Furthermore, we would like to fit a \(SARMA(2,0,2) × (1,0,1)\) and \(SARMA(2,0,2) × (2,0,1)\) to investigate the parameter estimates.
##
## Call:
## arima(x = log(df$total_cases + 1), order = c(2, 0, 2), seasonal = list(order = c(1,
## 0, 1), period = 52), xreg = df[c("avg_temp", "total_precip")])
##
## Coefficients:
## Warning in sqrt(diag(x$var.coef)): NaNs produced
## ar1 ar2 ma1 ma2 sar1 sma1 intercept
## 0.8592 0.0243 -0.3792 0.0839 0.8697 -0.7736 0.2924
## s.e. 0.0072 NaN 0.0471 0.0508 NaN NaN 2.4083
## avg_temp total_precip
## 0.0574 2e-04
## s.e. 0.0872 4e-04
##
## sigma^2 estimated as 0.3366: log likelihood = -343.87, aic = 707.73
##
## Call:
## arima(x = log(df$total_cases + 1), order = c(2, 0, 2), seasonal = list(order = c(2,
## 0, 1), period = 52), xreg = df[c("avg_temp", "total_precip")])
##
## Coefficients:
## ar1 ar2 ma1 ma2 sar1 sar2 sma1 intercept
## 1.9137 -0.9174 -1.4329 0.4329 0.0417 0.1691 0.0303 0.2387
## s.e. 0.0240 0.0240 0.0551 0.0547 0.4591 0.0701 0.4668 2.4142
## avg_temp total_precip
## 0.0584 2e-04
## s.e. 0.0878 4e-04
##
## sigma^2 estimated as 0.3302: log likelihood = -340.44, aic = 702.87
Based on the results of \(SARMA(2,0,2) × (1,0,1)\), we would find that the AR parameter, seasonal AR parameter, and MA parameters are all significant. From the results of \(SARMA(2,0,2) × (2,0,1)\), we would see that the coefficient of AR parameter is close to 2. It might because of \(SARMA(2,0,2) × (2,0,1)\) way over-modeled as the sum of the coefficients is approximately 1. Thus, we would say that the \(SARMA(2,0,2) × (1,0,1)\) is enough to capture the dependence. Indeed, we would use some diagnostics for our SARMA model.
##
## Shapiro-Wilk normality test
##
## data: sarma22$residuals
## W = 0.99322, p-value = 0.07663
Based on the time plot, we would observe that the residuals seem to be mean-zero station. The QQ plot shows that the residuals seem to be approximately normal. To verify this, we apply the Shapiro test, p-value = 0.07663 > 0.05, which indicates that we failed to reject the null hypothesis and the residuals follow the normal distribution. Moreover, the ACF uncorrelated (we expect 5 out of 100 lines to cross the blue lines and 6 do, which isn’t too bad) and approximately Gaussian, as our model dictates. Meanwhile, Residuals ACF shows uncorrelated and has no trend.

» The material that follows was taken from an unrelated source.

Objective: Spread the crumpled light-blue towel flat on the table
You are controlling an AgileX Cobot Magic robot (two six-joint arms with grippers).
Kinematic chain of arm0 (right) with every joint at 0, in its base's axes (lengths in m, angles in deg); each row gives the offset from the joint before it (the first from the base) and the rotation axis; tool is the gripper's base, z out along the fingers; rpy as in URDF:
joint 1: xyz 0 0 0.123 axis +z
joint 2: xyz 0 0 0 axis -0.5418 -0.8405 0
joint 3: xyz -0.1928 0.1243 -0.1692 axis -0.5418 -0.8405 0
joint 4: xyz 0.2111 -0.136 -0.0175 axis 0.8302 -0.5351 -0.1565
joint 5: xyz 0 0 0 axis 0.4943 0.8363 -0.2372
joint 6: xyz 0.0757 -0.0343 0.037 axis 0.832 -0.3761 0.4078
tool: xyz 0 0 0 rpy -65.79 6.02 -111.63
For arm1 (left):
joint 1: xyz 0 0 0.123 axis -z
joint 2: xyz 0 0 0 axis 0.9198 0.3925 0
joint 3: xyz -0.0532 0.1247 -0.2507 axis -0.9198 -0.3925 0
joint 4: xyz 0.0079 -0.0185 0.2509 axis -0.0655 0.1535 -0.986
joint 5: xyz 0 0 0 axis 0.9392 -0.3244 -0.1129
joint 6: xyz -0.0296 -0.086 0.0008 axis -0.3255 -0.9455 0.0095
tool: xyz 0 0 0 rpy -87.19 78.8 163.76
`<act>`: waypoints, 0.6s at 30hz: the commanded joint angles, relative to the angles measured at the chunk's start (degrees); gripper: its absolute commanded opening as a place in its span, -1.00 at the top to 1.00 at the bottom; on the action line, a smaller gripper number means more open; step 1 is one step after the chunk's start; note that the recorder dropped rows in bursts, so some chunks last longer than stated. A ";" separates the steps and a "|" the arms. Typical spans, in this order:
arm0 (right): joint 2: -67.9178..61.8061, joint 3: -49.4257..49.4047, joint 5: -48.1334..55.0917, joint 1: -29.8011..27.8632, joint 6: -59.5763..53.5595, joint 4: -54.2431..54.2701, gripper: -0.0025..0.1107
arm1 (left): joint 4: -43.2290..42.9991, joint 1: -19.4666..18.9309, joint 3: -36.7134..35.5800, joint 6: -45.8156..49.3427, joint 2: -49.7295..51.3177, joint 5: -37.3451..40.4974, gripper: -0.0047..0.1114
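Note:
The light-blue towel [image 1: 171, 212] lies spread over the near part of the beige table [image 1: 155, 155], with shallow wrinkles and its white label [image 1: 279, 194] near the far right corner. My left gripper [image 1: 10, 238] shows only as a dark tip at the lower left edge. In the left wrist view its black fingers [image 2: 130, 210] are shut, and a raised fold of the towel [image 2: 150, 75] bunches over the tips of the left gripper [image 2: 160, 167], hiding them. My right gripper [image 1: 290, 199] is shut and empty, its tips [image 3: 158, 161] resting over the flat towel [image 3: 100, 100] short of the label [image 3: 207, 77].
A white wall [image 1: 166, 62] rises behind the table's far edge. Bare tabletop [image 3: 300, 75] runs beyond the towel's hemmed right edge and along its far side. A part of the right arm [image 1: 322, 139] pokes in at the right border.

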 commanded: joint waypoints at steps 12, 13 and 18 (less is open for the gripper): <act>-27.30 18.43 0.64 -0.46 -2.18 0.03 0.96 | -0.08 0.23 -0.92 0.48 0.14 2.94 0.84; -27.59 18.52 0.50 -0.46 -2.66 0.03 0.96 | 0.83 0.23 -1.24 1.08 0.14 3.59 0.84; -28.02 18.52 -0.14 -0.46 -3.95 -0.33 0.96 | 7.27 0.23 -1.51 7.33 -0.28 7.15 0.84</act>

In this project, we take temperature and precipitation as signals and the ARMA process as the noise process to build a signal-plus-noise model. The SARMA model shows that our datasets should have a remarkable amount of seasonality in our noise process because of the relationship among the Aedes mosquitoes’ lifecycle, seasonal weather patterns, and human-mosquito interaction is highly dynamic and rather impossible to fully explain using only weather variables.

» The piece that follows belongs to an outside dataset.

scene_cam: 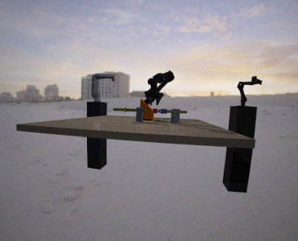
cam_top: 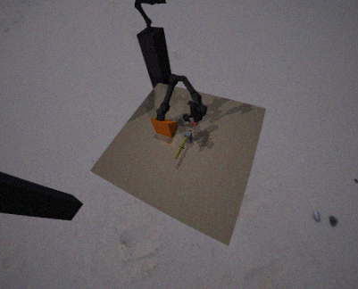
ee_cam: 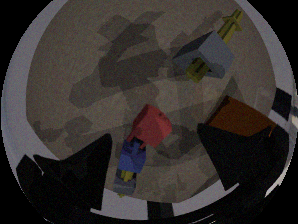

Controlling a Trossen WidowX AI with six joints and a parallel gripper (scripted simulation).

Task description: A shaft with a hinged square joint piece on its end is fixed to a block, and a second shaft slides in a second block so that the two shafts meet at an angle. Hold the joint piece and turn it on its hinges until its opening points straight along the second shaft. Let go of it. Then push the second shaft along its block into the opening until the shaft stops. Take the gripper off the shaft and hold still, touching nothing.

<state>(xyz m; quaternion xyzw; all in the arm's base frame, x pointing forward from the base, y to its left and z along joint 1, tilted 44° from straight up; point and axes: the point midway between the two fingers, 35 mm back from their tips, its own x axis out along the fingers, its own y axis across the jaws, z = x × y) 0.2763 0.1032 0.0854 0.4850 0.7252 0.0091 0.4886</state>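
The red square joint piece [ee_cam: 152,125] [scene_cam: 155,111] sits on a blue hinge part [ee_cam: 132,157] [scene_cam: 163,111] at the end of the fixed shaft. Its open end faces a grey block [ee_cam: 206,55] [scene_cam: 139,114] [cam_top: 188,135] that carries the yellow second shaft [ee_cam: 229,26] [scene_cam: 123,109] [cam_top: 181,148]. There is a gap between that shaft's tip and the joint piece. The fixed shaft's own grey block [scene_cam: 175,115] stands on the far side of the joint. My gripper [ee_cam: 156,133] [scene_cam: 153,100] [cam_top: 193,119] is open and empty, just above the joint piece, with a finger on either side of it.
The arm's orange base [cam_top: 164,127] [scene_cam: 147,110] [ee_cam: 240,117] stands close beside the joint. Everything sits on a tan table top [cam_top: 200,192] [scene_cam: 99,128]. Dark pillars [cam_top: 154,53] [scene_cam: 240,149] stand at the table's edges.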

Another reason that complicates the data analysis, and causes the data rather obscure is the complex cyclical nature of the system is the existence of temporary cross-immunity.[1] The hospital or government should create a clever system for dengue patients to be documented. Since once this temporary cross-immunity fades away, then subsequent infections from other serotypes make individuals more susceptible to severe dengue, which indicates the recovery dengue patient is not “safety” enough to be documented as a recovery patient. [1]
Indeed, the reasons for the virus spread are much more complex than we thought and definitely nonlinear. Therefore, it is necessary and important for us to include more variables and try more detailed approaches to investigate the latent processes that result in the dengue data.